A simple, dignified medallion, hanging in the entryway of the Foley Building, shines a spotlight on Virginia Barnelle’s selection into the inaugural group of Loyola Marymount University’s Faculty Hall of Fame.
A passerby would know that an important career was being celebrated. But what can’t be readily seen, as in the theatre world itself, are the long hours, dedication and hard work to make it happen. Barnelle established the Theatre Department at Marymount College and was chair from 1953 until Marymount and Loyola University merged in 1973. She then was the founder, chair and driving force of the Theatre Arts Department at LMU until she retired in 1980. Generations of theatre arts majors were nurtured and launched into their careers by Barnelle, says Katharine Free, professor of theater, who was mentored as a student by Barnelle and remained a close friend until Barnelle’s death in 1995.

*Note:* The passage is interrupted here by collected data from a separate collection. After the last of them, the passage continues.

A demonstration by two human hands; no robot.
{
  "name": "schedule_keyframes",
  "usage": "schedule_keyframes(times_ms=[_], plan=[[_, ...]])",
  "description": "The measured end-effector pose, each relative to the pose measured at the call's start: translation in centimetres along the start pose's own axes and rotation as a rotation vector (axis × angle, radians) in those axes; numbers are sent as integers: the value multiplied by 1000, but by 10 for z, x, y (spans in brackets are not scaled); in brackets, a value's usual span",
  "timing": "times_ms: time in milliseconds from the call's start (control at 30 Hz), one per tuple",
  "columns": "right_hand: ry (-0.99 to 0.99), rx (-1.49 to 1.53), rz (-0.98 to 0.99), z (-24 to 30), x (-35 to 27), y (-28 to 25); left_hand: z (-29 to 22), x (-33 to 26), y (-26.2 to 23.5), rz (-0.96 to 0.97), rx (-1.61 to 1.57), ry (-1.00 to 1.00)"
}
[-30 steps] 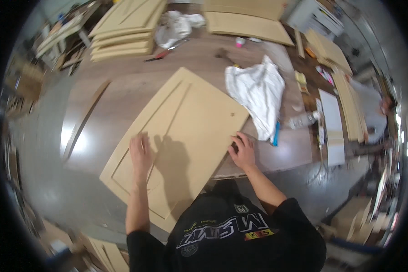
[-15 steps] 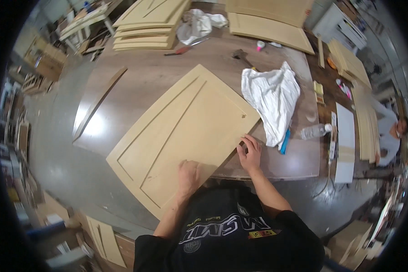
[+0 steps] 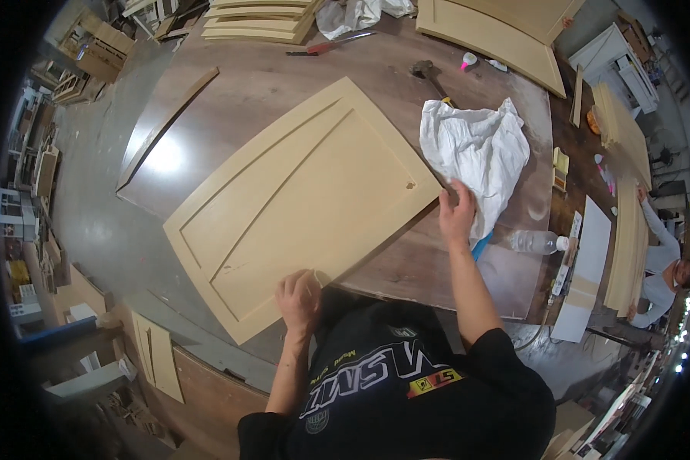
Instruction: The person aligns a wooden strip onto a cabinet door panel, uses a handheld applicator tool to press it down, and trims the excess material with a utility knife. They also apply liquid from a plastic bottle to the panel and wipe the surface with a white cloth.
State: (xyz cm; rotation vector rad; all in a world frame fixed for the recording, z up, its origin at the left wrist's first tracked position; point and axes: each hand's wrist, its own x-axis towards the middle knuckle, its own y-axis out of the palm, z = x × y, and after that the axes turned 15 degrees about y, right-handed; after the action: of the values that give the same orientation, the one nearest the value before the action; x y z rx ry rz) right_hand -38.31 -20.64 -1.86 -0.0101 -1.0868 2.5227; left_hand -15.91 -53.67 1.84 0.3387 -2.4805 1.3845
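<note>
A pale yellow wooden cabinet door panel (image 3: 314, 207) lies slantwise on the brown table, its left end jutting past the table edge. Two raised strips run across its face, and a small brown blemish (image 3: 410, 185) shows close to the right corner. My left hand (image 3: 297, 297) is closed over the panel's near edge; whatever its curled fingers may hold is hidden. At the right corner, my right hand (image 3: 456, 213) rests with thumb and fingers apart, by the panel's edge. Just beyond it lies a crumpled white cloth (image 3: 479, 153).
A hammer (image 3: 431, 77), a red-handled tool (image 3: 330, 46) and a curved wooden strip (image 3: 165, 126) lie on the table (image 3: 261, 92). A plastic bottle (image 3: 537, 241) lies at right. Stacked panels (image 3: 257, 23) stand at the back. Another person (image 3: 659, 261) handles boards at far right.
My right hand has moved right and away from me to the panel's corner. The left hand has shifted left along the near edge. The view has tilted slightly.
</note>
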Motion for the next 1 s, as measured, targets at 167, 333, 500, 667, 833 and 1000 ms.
schedule_keyframes(times_ms=[167, 333, 500, 667, 833, 1000], plan=[[84, -45, -130, -36, 36, -19, -7, 24, 17, 30, 61, -8], [81, 85, -62, -29, 39, -28, -4, 48, 27, 169, -19, 43], [176, 337, 283, 31, 52, -8, -16, 65, 45, 145, -23, 96], [207, 562, 480, 34, 113, 47, -10, 73, 46, 207, -88, 86], [-124, -23, -26, 35, 172, 56, -6, 78, 43, 214, -145, -1], [-65, -452, -246, 18, 219, 40, 0, 93, 50, 231, -146, 12]])
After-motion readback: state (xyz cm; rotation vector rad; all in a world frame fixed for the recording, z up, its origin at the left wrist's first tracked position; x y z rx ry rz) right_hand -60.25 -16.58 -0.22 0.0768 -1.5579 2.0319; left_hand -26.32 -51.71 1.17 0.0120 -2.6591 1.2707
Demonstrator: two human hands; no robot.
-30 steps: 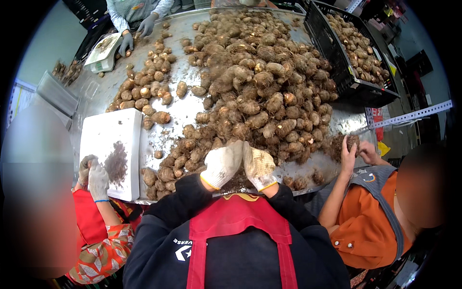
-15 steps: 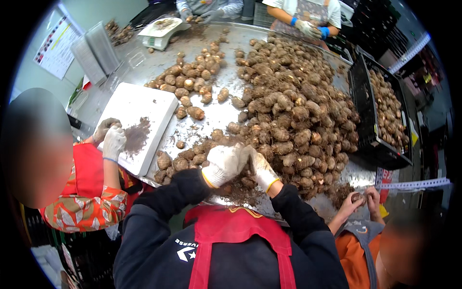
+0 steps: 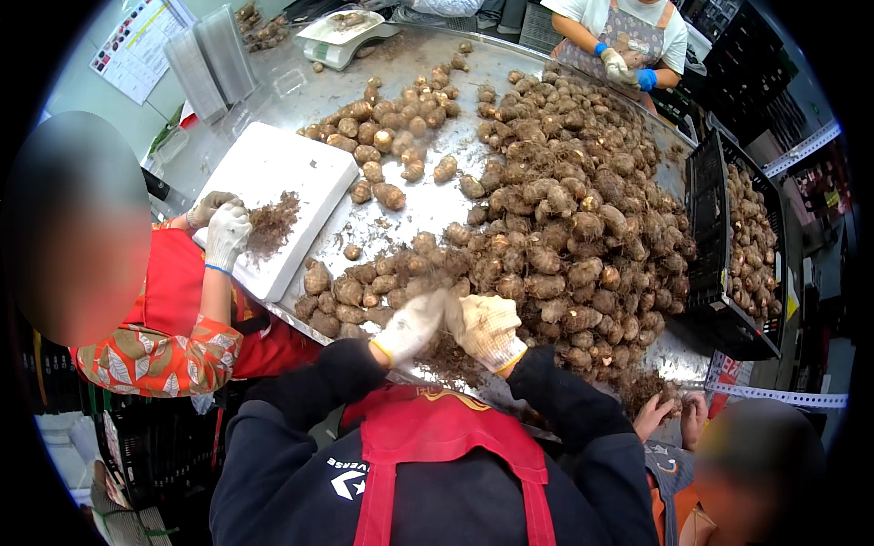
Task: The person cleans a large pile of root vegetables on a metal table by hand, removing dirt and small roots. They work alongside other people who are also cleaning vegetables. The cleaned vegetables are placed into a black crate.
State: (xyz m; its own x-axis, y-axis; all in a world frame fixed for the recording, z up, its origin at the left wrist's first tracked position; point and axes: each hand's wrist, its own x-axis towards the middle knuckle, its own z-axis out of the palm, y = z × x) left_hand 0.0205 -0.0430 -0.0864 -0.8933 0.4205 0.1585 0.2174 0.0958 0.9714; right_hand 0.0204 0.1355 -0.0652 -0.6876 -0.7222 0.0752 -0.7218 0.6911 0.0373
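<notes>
My left hand (image 3: 412, 326), in a white knit glove, is smeared by motion and its fingers do not show clearly. Close against it, my right hand (image 3: 487, 329) is closed, its soiled glove curled with the back upward. Whatever lies between the two hands is hidden and blurred. They meet above the near edge of a big heap of brown, hairy taro roots (image 3: 583, 218). Loose brown fibres and dirt (image 3: 451, 361) lie on the metal table just below them. To their left is a small group of taros (image 3: 349, 291).
Farther back lies a group of cleaner taros (image 3: 391, 123). A white board (image 3: 300, 164) with a fibre pile stands left, by a co-worker's gloved hands (image 3: 226, 227). A black crate (image 3: 715, 227) of taros is at right, near another co-worker's bare hands (image 3: 674, 416). A scale (image 3: 341, 45) stands behind.
The view has shifted, so the table sits further right and the far co-worker's hands have left the picture. My hands stay together; the right glove's back now turns upward.
</notes>
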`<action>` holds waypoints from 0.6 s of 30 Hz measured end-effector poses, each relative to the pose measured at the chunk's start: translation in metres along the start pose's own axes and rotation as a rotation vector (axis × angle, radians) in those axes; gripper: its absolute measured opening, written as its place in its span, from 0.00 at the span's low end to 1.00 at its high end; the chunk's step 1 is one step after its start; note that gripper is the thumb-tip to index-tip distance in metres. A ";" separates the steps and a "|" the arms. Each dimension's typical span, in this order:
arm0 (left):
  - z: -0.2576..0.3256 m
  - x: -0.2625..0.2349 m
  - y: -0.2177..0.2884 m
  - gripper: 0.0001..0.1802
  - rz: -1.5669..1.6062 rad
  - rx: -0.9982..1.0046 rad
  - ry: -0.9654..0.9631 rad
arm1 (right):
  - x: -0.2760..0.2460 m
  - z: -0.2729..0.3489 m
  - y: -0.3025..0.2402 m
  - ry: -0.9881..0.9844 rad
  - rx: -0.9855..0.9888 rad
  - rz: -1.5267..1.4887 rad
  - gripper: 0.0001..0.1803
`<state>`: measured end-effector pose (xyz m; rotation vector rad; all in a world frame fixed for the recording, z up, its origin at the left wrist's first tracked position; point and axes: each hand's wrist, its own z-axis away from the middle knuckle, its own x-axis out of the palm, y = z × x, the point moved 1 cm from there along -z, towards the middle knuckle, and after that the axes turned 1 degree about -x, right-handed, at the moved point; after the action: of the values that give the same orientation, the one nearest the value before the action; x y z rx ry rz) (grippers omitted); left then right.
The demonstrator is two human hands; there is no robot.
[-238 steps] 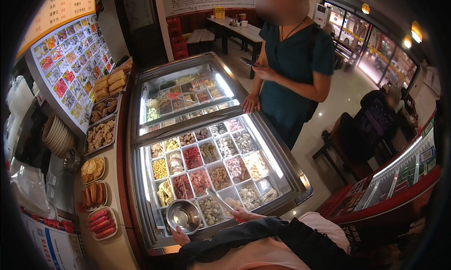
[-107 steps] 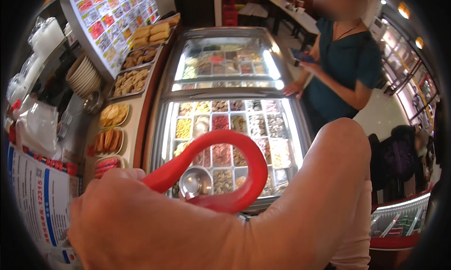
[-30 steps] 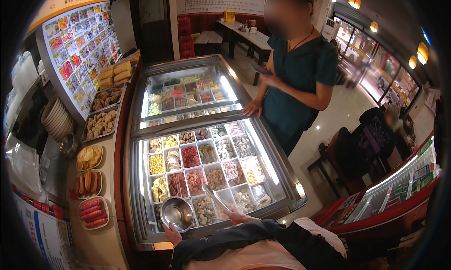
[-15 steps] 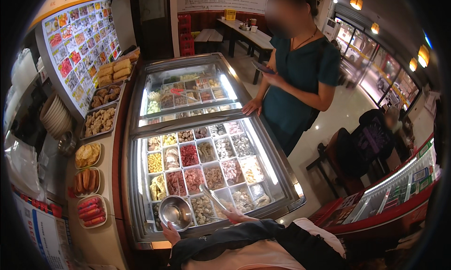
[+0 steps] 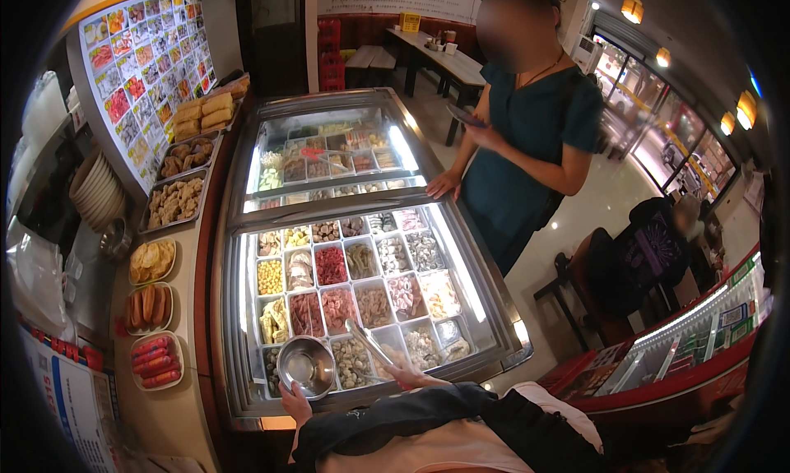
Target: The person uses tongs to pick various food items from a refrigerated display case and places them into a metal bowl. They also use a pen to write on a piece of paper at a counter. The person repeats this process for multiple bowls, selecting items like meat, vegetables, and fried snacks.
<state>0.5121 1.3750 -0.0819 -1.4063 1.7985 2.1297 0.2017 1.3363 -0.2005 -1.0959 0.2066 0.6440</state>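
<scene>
At the near left corner of the chilled display case (image 5: 232,333), my left hand (image 5: 295,403) grips the rim of a round metal bowl (image 5: 306,368). The bowl shows no food inside. My right hand (image 5: 405,372) is closed around metal tongs (image 5: 368,342), whose tips point up and left over the near trays. Below the tongs sit white trays of sliced meat (image 5: 339,310) and greyish balls or shellfish (image 5: 352,359), hard to tell apart. Rows of further food trays, with yellow, red and pale pieces, fill the case. The tongs' tips appear above the food, apart from it.
Plates of sausages (image 5: 156,361), buns (image 5: 150,305) and fried slices (image 5: 153,261) line the left counter (image 5: 188,308). A person in a teal top (image 5: 527,136) stands at the case's right edge, holding a phone (image 5: 466,117). A red-edged fridge (image 5: 699,341) stands at right.
The view has shifted slightly. The tongs' tips have moved a little left and up over the trays. My left hand keeps the bowl in nearly the same place.
</scene>
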 end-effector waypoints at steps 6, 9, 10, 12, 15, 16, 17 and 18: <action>-0.004 -0.001 -0.017 0.22 -0.092 0.054 0.013 | 0.005 0.002 -0.009 -0.036 0.100 0.010 0.34; -0.003 -0.005 -0.012 0.23 -0.106 0.016 -0.002 | -0.001 0.013 -0.027 -0.055 0.174 -0.022 0.31; -0.003 -0.005 -0.008 0.23 -0.102 0.002 -0.009 | -0.001 0.014 -0.028 -0.023 0.152 -0.015 0.30; -0.001 -0.002 -0.004 0.23 -0.086 0.011 0.001 | -0.004 0.014 -0.022 0.010 0.125 -0.018 0.30; -0.002 -0.002 -0.006 0.23 -0.041 0.026 0.013 | -0.003 0.014 -0.023 -0.028 0.115 -0.055 0.41; -0.002 -0.001 -0.008 0.23 -0.021 0.030 0.017 | -0.005 0.013 -0.025 -0.053 0.121 -0.067 0.41; -0.001 -0.001 -0.008 0.23 -0.019 0.024 0.034 | -0.006 0.013 -0.025 -0.049 0.124 -0.064 0.38; -0.003 0.003 -0.005 0.24 -0.014 0.016 0.052 | -0.010 0.011 -0.026 -0.039 0.125 -0.058 0.36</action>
<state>0.5145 1.3731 -0.0871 -1.4799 1.8136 2.0856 0.2073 1.3343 -0.1713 -0.9647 0.1783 0.5921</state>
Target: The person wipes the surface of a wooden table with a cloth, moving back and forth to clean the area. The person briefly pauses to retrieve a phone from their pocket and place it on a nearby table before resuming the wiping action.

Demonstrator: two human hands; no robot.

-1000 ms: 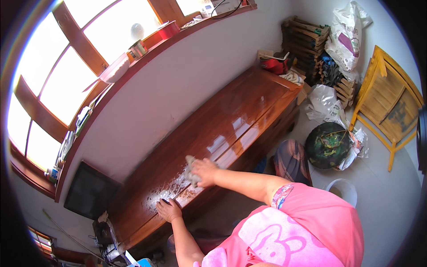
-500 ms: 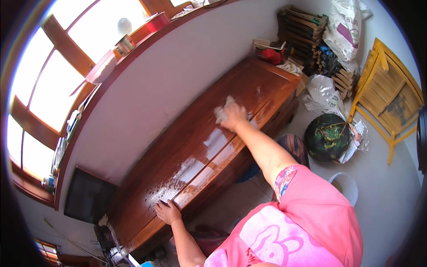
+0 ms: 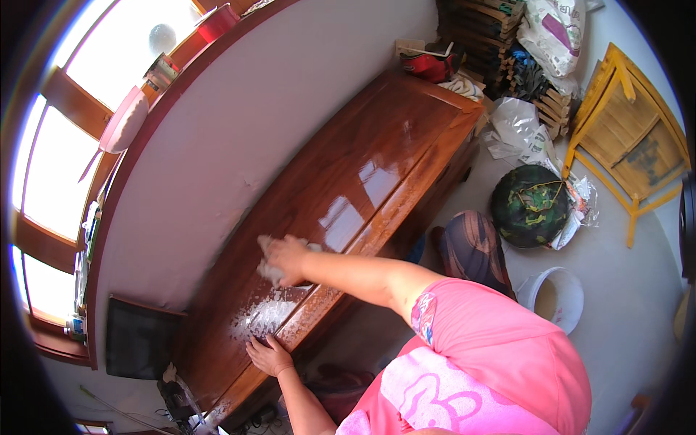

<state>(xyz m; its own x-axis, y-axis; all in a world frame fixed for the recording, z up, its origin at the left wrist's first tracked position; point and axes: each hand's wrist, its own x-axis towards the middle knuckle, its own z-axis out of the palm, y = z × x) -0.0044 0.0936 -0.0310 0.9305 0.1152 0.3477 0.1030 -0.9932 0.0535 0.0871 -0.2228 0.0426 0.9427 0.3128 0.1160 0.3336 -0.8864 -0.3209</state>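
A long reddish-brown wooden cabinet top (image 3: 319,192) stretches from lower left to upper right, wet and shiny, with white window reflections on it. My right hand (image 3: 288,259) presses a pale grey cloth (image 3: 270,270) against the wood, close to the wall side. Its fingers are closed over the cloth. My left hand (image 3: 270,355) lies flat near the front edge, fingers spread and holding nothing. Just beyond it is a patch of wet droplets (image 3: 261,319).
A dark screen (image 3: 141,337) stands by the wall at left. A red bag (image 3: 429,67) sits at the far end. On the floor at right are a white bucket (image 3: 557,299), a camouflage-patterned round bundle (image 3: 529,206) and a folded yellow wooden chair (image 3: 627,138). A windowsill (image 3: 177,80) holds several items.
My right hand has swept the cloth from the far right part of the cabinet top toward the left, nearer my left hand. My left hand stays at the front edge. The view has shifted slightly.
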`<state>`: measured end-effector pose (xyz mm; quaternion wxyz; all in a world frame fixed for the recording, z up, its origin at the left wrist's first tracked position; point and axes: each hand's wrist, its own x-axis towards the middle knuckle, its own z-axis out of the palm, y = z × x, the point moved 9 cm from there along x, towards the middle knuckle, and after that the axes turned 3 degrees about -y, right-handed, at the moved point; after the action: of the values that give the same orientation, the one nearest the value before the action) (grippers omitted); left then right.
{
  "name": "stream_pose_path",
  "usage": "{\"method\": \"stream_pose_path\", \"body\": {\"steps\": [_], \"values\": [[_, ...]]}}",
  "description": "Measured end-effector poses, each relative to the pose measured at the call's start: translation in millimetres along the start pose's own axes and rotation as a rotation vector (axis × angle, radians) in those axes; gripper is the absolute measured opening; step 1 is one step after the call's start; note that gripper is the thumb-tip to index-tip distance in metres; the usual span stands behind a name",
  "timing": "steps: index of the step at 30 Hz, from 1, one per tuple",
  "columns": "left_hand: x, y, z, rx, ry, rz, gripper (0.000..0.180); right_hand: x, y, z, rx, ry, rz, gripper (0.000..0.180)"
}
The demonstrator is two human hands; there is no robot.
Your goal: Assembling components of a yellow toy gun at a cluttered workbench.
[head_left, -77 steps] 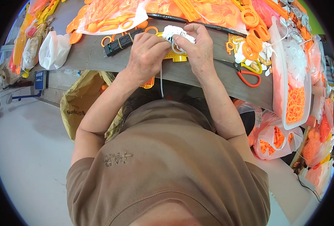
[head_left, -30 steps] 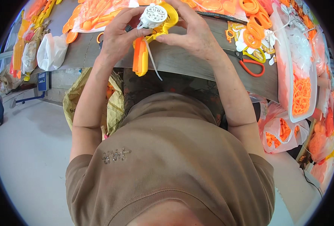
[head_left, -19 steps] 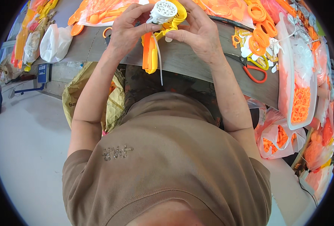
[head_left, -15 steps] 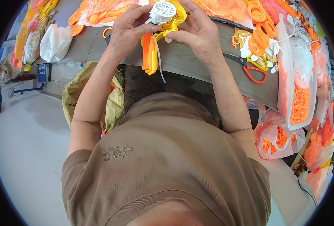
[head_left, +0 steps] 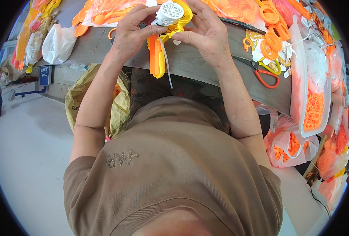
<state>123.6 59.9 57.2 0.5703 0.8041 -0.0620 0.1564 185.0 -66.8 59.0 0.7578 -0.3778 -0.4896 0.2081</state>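
Head view: holding up a white drum (head_left: 169, 12) and a yellow shell (head_left: 187, 15) above a grey table (head_left: 206, 58), with both hands close together. Gripping the drum with the left hand (head_left: 132, 34) — pressing the thumb against its underside and curling the fingers behind it. Closing the right hand (head_left: 209, 36) on the shell, setting the thumb at its lower edge and bending the fingers round its right side — partly hiding there. Turning the drum's openwork face up toward the camera, in front of the shell, and leaving it unclear whether the two are joined. Letting an orange-and-yellow handle (head_left: 156, 58) hang below the shell, with a thin white strip (head_left: 167, 64) dangling just beside it, past the table's near edge. Facing a heap of orange parts (head_left: 229, 13) beyond the hands. Having scissors (head_left: 257, 72) lying right of the right wrist, near some orange rings (head_left: 273, 41), and a clear tub (head_left: 296, 82) of white and orange pieces standing farther right. Having a white bag (head_left: 58, 44) standing well left on the table, and a paper bag (head_left: 79, 91) gaping open below, behind the left forearm. Wearing a brown shirt (head_left: 194, 157).
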Motion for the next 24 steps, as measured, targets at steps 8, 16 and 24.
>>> {"method": "stream_pose_path", "body": {"steps": [8,16,24], "values": [[-3,14,-3,0.158,0.087,-0.013,0.044,-5,-35,29,-0.337,-0.110,-0.359,0.073],[2,24,1,0.246,0.022,-0.038,0.043,-11,-14,9,-0.271,0.220,0.328,0.078],[22,47,77,0.771,-0.055,0.311,0.032,-55,-19,-49,-0.947,0.062,0.531,0.083]]}}
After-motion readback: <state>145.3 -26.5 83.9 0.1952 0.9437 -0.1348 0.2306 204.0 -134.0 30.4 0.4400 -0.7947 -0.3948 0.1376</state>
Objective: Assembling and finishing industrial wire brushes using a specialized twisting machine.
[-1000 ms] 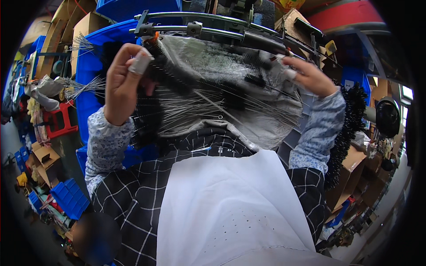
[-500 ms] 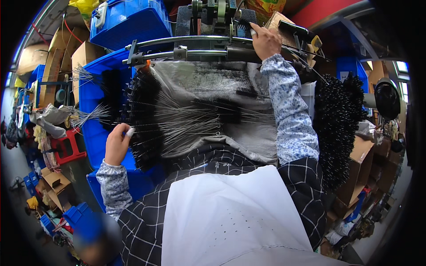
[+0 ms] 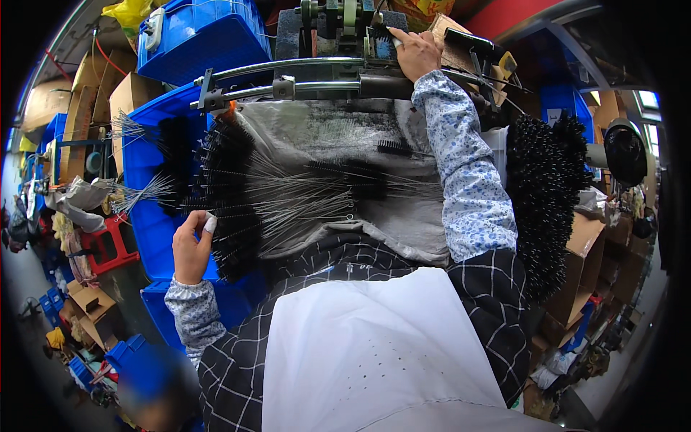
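A pile of thin wire-stemmed black brushes (image 3: 288, 194) lies fanned out on a grey cloth (image 3: 345, 129) in front of me. My left hand (image 3: 191, 245) pinches the bristle end of one brush at the pile's left edge, a taped fingertip showing. My right hand (image 3: 416, 52) reaches far forward and rests on the metal machine (image 3: 338, 29) above the cloth, its fingers closed at a small part there; what it holds is too small to tell. Two curved metal bars (image 3: 288, 79) run across below the machine.
Blue plastic crates (image 3: 194, 36) stand at the left and behind. A dense stack of finished black brushes (image 3: 547, 194) stands at the right. Cardboard boxes (image 3: 108, 93) and a red stool (image 3: 108, 241) crowd the left floor; more boxes (image 3: 583, 266) sit at the right.
My left hand dropped from head height to the left edge of the brush pile. My right hand moved forward and up onto the machine.
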A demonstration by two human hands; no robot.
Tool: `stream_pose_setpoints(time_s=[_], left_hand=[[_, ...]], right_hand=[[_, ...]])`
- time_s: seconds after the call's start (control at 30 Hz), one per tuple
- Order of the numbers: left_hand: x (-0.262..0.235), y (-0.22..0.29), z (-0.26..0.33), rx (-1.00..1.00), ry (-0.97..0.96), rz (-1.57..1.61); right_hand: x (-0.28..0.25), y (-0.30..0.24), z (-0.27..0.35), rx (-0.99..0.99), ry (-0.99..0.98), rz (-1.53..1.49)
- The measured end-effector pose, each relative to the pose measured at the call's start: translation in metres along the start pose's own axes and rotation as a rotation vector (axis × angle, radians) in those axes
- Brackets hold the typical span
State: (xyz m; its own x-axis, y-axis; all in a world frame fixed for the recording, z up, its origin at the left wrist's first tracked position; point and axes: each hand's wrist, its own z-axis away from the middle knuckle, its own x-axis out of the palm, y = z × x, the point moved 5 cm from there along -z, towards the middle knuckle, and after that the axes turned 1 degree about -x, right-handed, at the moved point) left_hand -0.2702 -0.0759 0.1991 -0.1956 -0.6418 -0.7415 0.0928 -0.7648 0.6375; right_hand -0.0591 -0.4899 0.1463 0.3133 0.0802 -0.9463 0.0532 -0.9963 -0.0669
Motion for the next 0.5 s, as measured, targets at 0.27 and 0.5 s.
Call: stream_pose_setpoints(time_s=[0.27, 0.5], left_hand=[[-0.021, -0.010, 0.001, 0.043, 0.437, 0.234], [-0.098, -0.037, 0.017, 0.231, 0.958, 0.244]], right_hand=[[0.024, 0.016, -0.010, -0.017, -0.084, 0.022], [0.007, 0.044, 0.019, 0.274, -0.014, -0.133]])
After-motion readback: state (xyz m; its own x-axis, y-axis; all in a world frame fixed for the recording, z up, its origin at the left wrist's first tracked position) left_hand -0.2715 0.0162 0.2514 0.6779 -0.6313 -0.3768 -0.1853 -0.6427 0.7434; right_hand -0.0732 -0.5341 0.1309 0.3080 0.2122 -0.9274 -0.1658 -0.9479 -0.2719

The selection in the Faculty Hall of Fame was spurred by the more than 30 letters, Free says, that bear witness to Barnelle’s warm personality, interest in mentoring students and passionate devotion to the theatre.
“She believed that one could not be an artist if one was not also a bit of a scholar,” says Elizabeth Faulkner ’80, who was among the former students who nominated Barnelle. “She stressed not only performance, but the importance of embracing our historic past as actors.”